◆ ACTIVITY
Two lines in the data below mark the range: the one with "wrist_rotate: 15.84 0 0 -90" and the one with "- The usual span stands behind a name". Return both, along with every line between them, exactly.

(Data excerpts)
------------------------------------

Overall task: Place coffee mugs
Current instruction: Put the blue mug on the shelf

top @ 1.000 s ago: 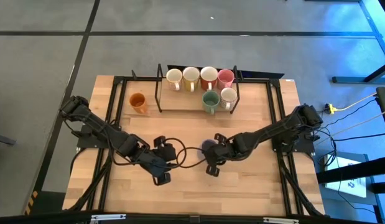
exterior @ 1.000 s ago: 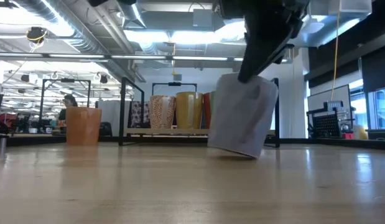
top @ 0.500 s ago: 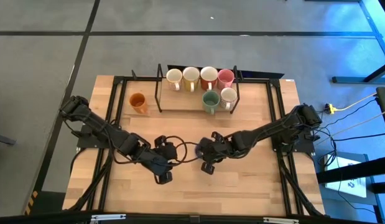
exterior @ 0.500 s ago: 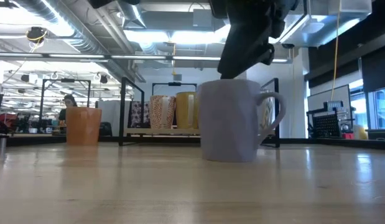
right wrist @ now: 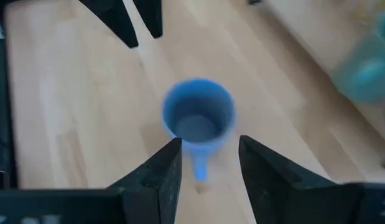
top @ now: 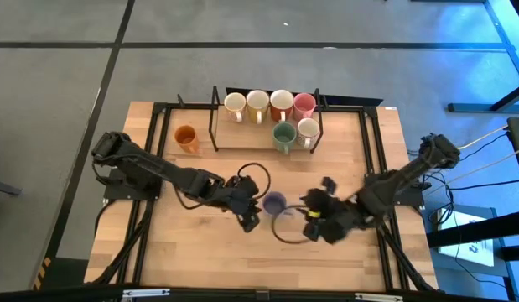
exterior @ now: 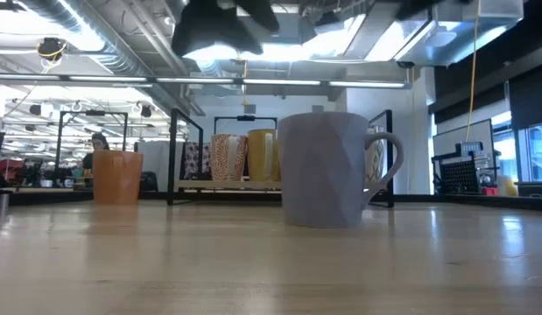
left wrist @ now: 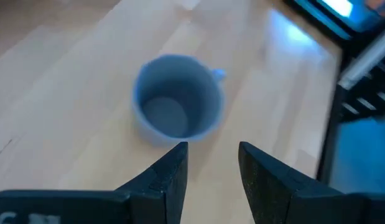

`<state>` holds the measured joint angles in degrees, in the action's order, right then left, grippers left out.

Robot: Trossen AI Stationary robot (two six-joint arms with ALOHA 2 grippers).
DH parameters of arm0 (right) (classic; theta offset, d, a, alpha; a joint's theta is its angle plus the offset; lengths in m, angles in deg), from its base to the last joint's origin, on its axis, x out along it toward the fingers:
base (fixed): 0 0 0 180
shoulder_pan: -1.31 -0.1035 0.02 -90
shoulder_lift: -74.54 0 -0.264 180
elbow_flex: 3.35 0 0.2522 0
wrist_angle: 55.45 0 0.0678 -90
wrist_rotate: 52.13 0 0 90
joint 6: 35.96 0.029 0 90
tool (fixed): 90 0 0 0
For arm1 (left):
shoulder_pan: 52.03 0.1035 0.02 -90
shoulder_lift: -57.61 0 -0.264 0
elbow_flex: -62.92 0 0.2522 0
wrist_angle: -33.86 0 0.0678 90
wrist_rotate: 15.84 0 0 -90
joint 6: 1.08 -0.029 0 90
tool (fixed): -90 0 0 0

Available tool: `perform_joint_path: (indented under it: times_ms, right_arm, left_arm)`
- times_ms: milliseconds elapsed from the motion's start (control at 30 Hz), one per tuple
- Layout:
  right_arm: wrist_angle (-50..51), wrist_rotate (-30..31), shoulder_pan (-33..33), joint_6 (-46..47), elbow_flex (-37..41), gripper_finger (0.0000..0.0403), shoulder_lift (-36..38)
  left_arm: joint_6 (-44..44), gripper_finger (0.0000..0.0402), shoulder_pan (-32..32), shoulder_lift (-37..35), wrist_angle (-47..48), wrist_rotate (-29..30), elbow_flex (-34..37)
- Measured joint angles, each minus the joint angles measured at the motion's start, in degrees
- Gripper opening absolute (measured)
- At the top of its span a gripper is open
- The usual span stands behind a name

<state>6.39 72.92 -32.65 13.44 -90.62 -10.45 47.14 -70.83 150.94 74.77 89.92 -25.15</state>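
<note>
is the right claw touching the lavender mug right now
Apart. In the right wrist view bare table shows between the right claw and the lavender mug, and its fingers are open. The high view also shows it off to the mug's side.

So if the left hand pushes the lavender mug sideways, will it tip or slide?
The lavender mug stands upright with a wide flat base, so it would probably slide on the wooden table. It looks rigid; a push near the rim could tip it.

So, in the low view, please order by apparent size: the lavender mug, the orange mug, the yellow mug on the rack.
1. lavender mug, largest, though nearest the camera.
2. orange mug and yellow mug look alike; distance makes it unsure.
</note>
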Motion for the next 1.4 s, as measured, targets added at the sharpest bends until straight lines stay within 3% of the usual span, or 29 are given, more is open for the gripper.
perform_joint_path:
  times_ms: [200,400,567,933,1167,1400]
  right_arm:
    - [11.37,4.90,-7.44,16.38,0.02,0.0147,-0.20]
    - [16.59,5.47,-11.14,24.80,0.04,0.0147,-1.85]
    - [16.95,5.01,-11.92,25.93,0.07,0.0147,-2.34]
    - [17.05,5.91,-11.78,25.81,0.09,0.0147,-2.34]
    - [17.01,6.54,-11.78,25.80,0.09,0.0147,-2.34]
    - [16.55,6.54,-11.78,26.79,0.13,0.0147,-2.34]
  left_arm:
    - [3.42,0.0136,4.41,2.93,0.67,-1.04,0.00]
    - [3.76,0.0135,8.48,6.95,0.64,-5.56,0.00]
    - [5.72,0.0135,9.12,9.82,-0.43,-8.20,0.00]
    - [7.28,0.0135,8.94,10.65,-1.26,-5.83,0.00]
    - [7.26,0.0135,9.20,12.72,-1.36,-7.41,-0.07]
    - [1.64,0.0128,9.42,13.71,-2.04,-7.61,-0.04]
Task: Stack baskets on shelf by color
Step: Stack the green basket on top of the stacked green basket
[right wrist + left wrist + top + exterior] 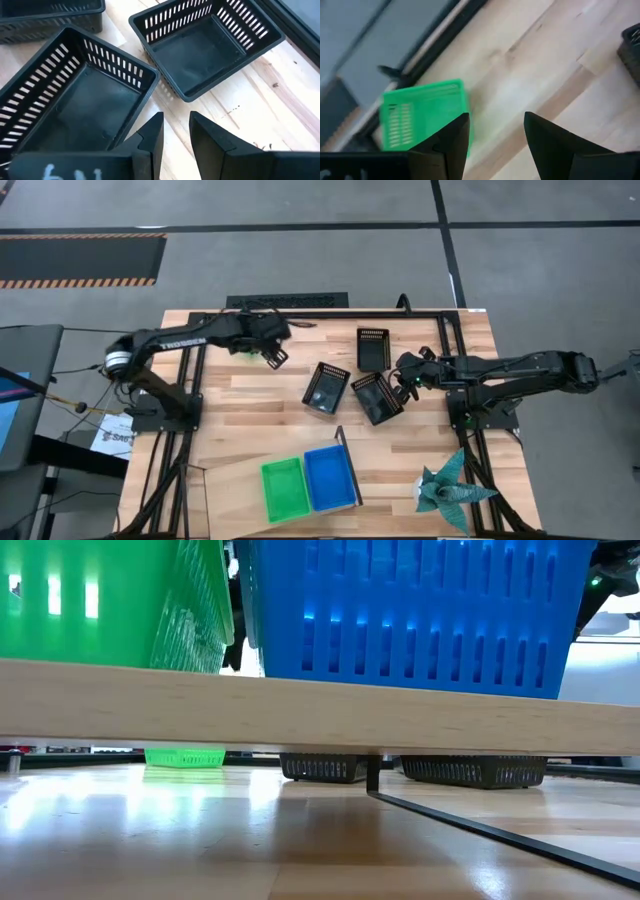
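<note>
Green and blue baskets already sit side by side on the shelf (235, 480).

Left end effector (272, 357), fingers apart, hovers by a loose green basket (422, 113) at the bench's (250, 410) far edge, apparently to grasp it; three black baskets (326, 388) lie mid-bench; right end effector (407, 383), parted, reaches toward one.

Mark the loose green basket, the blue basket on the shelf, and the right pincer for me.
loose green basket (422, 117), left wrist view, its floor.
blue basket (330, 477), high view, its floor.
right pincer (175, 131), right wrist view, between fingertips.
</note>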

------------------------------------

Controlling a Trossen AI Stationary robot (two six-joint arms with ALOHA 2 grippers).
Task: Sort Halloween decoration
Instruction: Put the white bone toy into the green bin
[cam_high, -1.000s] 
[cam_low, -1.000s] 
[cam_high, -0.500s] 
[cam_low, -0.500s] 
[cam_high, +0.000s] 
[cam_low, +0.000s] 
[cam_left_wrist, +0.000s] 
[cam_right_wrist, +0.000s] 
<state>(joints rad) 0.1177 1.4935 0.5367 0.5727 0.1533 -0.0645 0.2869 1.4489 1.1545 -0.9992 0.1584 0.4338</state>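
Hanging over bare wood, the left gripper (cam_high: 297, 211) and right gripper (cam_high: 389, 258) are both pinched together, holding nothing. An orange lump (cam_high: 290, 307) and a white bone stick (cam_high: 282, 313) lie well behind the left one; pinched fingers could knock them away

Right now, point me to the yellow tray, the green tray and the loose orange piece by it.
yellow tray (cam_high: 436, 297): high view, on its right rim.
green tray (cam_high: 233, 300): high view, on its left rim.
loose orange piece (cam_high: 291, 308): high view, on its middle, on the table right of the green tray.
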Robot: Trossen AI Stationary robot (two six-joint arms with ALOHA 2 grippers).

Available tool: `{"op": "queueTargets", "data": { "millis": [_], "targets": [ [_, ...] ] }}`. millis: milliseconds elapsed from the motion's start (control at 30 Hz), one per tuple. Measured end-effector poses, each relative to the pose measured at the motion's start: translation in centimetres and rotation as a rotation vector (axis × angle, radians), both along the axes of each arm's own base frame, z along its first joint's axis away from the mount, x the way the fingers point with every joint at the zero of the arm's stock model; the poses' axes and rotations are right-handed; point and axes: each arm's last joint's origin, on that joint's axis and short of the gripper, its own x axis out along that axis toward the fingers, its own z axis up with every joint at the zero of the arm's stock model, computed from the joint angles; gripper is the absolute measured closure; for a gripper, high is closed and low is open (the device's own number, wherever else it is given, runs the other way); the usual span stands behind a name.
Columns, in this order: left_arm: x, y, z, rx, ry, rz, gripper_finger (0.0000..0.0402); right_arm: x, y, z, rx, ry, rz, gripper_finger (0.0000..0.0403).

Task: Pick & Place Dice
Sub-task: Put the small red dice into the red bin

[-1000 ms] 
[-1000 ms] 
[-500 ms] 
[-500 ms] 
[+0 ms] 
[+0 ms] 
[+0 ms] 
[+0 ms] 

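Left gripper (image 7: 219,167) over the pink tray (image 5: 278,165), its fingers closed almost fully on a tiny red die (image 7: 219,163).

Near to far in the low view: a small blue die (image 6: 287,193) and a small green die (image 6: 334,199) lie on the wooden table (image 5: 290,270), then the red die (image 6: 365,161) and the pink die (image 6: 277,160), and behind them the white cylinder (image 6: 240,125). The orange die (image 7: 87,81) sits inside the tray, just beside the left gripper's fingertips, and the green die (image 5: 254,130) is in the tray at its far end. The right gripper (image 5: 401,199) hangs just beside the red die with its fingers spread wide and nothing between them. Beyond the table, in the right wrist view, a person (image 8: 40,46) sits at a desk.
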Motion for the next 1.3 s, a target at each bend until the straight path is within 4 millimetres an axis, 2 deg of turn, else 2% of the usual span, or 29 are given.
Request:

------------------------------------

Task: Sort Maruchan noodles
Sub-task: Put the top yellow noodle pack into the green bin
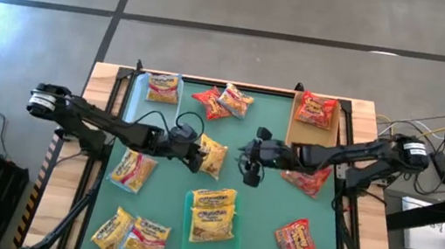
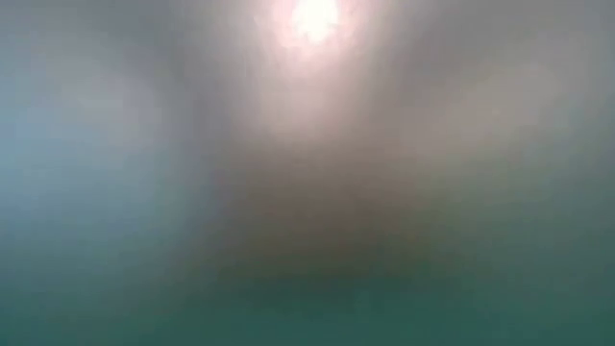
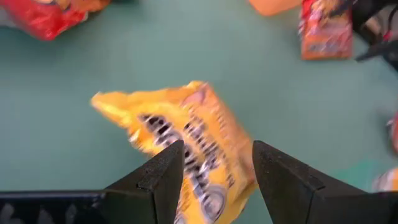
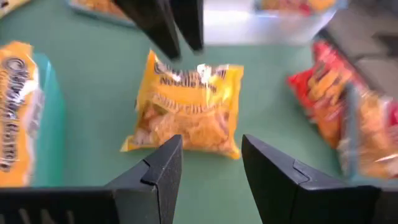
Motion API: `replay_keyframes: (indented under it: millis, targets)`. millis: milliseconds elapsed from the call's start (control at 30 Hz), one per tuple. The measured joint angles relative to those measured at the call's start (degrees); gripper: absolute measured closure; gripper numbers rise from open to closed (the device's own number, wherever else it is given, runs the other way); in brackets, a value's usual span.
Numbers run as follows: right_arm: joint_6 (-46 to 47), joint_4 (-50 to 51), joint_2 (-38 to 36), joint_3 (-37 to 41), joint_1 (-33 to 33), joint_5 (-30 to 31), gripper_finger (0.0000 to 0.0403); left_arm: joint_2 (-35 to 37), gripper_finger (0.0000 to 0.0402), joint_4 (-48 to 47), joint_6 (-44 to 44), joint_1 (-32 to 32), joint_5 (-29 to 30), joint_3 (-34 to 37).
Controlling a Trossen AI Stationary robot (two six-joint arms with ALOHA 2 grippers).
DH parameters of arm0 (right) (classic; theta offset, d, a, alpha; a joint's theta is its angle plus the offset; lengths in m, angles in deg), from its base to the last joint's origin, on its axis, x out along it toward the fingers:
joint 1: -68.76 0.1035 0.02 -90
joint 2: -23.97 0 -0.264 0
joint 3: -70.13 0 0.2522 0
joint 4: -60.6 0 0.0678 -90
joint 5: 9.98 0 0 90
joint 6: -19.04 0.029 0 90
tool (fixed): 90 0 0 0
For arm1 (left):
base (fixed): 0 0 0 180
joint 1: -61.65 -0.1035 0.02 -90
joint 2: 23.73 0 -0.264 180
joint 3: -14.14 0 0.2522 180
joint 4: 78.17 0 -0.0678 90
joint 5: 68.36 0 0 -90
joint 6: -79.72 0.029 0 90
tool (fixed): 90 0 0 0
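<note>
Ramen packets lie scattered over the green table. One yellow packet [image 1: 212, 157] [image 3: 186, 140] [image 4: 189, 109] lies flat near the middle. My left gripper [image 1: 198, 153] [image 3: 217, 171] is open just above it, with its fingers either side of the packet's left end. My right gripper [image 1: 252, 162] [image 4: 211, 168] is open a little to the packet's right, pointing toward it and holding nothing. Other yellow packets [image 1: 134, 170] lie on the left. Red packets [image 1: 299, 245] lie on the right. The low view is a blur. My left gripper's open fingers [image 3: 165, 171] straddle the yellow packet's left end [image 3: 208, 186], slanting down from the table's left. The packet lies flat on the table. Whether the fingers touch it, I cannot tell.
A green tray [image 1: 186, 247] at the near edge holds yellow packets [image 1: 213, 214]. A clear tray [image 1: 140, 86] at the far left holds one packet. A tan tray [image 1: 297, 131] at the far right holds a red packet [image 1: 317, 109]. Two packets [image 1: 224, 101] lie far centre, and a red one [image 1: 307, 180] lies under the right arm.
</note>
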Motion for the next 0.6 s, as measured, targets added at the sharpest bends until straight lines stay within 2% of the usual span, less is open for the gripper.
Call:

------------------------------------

◆ TASK ANSWER
wrist_rotate: 15.84 0 0 -90
joint 6: 1.08 -0.029 0 90
tool (fixed): -90 0 0 0

Available tool: `perform_joint_path: (indented under it: times_ms, right_arm, left_arm)`
- times_ms: milliseconds elapsed from the motion's start (control at 30 Hz), one per tuple
- Layout:
  right_arm: wrist_angle (-50..51), wrist_rotate (-30..31), shoulder_pan (-33..33), joint_6 (-46..47), elbow_flex (-37..41), gripper_finger (0.0000..0.0403), shoulder_lift (-36..38)
  left_arm: joint_6 (-44..44), gripper_finger (0.0000..0.0402), shoulder_pan (-32..32), shoulder_lift (-37..35), wrist_angle (-47..48), wrist_rotate (-29..30), elbow_flex (-34..37)
- Measured joint angles, each minus the joint angles measured at the motion's start, in degrees
- Gripper opening absolute (measured)
- At the top of its span a gripper is open
- The usual span stands behind a name

This answer requires nothing further.